[Cryptography] Paranoia for a Monday Morning

Henry Baker hbaker1 at pipeline.com
Tue Oct 28 18:17:08 EDT 2014


At 01:58 PM 10/28/2014, Bill Frantz wrote:
>One of the strengths of Firefox is the large body of code that is in Javascript, a secure language.

Huh?!?  Just because Javascript has garbage-collection and array-bounds checking doesn't make it a 'secure' language.

As a long-time user of Lisp, I agree that GC & bounds-checking can improve security, but these features are only a start.  Compile-time type checking can help some more, but _removing_ features can help a lot more -- e.g., removing 'eval'.

[As an aside, the earliest Lisp Machines on the ethernet at MIT had an 'eval' server; no Bash shellshock needed!  On the other hand, some of the safest email & web servers were written in Lisp (w/o eval!), and some servers ran continuously for more than a year until electrical power failure forced a reboot.]

Perhaps the place where higher level languages help security the most is that they allow the programmer to not worry about so many low-level details, so that (s)he can allocate more effort towards making the whole program correct.  Of course, this depends critically upon having a well-tested implementation that gets the library functions correct.  For example, a mathematician utilizing the Macsyma symbolic algebra system found a bug in the Lisp Machine's bignum integer division routine several years after the Lisp Machines were placed into service.  [That sort of bug couldn't happen anymore in the 21st century, could it?]

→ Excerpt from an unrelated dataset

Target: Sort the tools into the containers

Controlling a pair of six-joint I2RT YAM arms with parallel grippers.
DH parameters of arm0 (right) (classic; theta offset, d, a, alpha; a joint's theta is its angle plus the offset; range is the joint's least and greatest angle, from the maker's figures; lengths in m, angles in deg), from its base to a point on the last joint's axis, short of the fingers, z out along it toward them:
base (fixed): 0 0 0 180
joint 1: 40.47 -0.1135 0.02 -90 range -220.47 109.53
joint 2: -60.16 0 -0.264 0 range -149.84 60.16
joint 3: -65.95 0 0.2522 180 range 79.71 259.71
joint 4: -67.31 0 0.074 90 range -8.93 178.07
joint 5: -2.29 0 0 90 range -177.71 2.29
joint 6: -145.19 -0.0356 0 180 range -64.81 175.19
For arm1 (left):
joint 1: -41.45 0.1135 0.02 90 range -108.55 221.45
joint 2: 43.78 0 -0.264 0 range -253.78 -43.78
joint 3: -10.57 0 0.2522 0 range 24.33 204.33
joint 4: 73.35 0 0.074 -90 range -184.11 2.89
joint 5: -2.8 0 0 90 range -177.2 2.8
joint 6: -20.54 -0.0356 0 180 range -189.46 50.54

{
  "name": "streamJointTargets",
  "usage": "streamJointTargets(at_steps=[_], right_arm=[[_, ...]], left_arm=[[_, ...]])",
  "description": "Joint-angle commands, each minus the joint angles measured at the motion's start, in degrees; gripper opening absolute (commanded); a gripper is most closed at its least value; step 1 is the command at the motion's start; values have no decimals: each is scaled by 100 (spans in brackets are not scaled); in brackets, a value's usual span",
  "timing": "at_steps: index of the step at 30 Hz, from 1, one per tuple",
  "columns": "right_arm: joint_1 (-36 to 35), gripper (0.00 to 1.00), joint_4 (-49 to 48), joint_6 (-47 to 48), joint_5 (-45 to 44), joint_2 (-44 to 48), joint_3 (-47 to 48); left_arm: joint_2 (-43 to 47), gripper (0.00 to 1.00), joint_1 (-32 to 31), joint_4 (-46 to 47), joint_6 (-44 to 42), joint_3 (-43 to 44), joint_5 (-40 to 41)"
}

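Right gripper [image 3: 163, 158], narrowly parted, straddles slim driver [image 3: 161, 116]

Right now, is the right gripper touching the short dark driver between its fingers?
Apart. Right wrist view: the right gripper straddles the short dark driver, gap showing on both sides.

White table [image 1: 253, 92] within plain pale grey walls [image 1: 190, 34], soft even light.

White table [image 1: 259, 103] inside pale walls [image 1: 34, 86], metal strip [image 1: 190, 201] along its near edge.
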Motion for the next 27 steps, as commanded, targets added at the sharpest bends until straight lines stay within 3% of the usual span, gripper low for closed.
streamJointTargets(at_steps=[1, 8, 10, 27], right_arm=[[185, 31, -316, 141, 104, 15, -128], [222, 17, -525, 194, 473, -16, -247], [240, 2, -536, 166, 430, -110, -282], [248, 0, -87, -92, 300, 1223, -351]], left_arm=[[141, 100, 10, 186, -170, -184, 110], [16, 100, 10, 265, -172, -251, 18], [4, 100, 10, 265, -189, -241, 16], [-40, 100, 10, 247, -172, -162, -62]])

The next place where errors creep in is during *optimization* -- usually for speed (gcc, anyone?).  Assumptions are made about the range of inputs, and generality is squeezed out of the code in order to gain performance.  Then some user provides an unexpected input, and we're off to the races.

To optimize without breaking something requires a language that is capable of precision targeting of semantics-preserving transformations.  For example, a particular loop can be unrolled by simply tagging it; a function call can be 'inlined' by simply tagging it; an expensive 'functional' function call can be memoized by simply tagging it, etc.  These tags don't affect the semantics -- i.e., the value computed -- but only the nature & amount of resources consumed in the computation.

Yes, I know that compiler people want all of this stuff to be automatic, but making optimizations like this automatic requires profiling data, which opens up a huge attack surface & side-channels.